*SUPPLIED MATERIAL*.
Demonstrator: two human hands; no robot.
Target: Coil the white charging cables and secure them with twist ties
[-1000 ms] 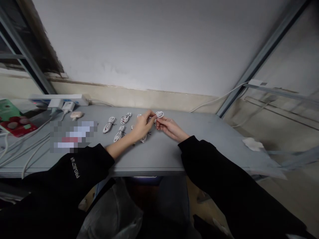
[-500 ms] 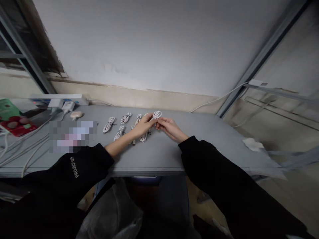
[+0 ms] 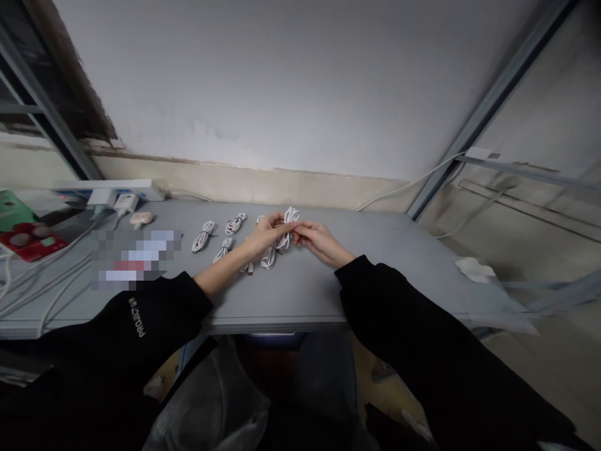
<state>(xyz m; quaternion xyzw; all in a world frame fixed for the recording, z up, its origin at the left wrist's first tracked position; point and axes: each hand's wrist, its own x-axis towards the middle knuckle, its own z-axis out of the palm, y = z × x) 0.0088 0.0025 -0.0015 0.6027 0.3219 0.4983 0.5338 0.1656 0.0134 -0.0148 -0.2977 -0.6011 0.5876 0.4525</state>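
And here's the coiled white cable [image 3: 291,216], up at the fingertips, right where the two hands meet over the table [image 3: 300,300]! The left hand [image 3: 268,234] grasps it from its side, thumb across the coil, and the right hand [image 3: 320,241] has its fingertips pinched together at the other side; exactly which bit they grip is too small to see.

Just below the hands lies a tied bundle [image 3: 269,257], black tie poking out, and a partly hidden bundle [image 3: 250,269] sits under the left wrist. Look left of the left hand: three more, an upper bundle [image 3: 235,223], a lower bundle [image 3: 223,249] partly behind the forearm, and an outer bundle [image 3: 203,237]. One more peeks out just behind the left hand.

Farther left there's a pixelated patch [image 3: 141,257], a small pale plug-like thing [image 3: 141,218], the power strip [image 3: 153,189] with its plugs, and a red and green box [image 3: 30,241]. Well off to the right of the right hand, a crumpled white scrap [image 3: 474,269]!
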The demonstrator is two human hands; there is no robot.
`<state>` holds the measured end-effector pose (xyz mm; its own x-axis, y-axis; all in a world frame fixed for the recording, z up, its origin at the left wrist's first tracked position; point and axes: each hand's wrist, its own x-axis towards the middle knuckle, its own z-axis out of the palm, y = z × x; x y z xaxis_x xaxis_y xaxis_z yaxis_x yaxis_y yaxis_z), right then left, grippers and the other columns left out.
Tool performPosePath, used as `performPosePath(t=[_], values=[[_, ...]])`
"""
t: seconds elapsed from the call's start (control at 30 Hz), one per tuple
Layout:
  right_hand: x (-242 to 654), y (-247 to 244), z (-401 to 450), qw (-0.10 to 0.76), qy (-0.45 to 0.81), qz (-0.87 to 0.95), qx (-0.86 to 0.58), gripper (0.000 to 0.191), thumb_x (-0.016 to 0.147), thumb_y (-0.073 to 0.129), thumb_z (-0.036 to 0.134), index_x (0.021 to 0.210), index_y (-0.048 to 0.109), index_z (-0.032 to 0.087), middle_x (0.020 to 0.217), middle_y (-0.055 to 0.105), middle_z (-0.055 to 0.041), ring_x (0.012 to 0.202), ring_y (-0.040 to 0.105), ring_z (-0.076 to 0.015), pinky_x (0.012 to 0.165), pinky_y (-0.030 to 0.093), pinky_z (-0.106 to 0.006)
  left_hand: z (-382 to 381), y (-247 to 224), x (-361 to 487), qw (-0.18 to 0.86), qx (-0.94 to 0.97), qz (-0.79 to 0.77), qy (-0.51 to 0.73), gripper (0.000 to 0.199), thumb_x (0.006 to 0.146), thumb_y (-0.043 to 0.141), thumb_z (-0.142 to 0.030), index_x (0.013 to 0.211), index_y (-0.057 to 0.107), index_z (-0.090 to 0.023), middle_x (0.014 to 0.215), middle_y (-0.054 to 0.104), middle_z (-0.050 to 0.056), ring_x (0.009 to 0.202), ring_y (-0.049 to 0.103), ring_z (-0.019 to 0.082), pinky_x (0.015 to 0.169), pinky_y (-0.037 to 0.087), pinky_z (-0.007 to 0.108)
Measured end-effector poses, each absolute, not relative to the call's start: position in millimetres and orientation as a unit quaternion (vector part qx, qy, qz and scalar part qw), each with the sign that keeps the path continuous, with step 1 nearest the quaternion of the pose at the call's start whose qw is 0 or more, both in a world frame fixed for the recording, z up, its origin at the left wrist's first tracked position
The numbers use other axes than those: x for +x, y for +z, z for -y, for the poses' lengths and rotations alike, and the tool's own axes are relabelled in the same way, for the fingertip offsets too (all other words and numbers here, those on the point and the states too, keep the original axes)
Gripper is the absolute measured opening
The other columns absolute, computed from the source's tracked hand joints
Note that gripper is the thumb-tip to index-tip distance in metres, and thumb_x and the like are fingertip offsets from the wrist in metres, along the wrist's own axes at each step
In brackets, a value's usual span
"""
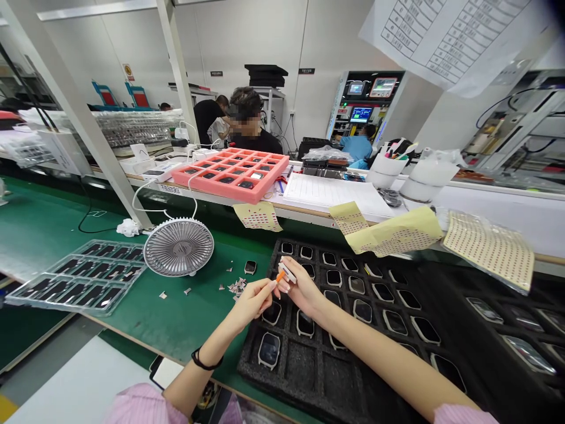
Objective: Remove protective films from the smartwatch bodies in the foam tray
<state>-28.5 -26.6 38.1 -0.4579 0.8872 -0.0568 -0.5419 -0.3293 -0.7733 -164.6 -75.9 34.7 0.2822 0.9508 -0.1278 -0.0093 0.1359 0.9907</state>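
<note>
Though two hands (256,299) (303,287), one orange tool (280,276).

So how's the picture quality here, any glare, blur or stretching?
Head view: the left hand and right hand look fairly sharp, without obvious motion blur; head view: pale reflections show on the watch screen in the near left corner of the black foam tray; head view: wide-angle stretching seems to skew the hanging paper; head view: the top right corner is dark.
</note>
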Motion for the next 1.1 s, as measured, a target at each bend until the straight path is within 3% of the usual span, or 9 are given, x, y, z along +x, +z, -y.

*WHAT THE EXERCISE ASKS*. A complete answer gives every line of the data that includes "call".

*RESPONSE*.
t: seconds elapsed from the call's start (control at 30 Hz), one per tuple
Measured end-effector poses, each absolute, not relative to the call's start: position in millimetres and orientation as a unit quaternion (vector part qx, qy, qz and scalar part qw), each with the sign that keeps the path continuous, with step 1 nearest the quaternion of the pose at the call's start whose qw is 0 or more, both in a world frame fixed for the recording, z up, its origin at the left wrist's first tracked position

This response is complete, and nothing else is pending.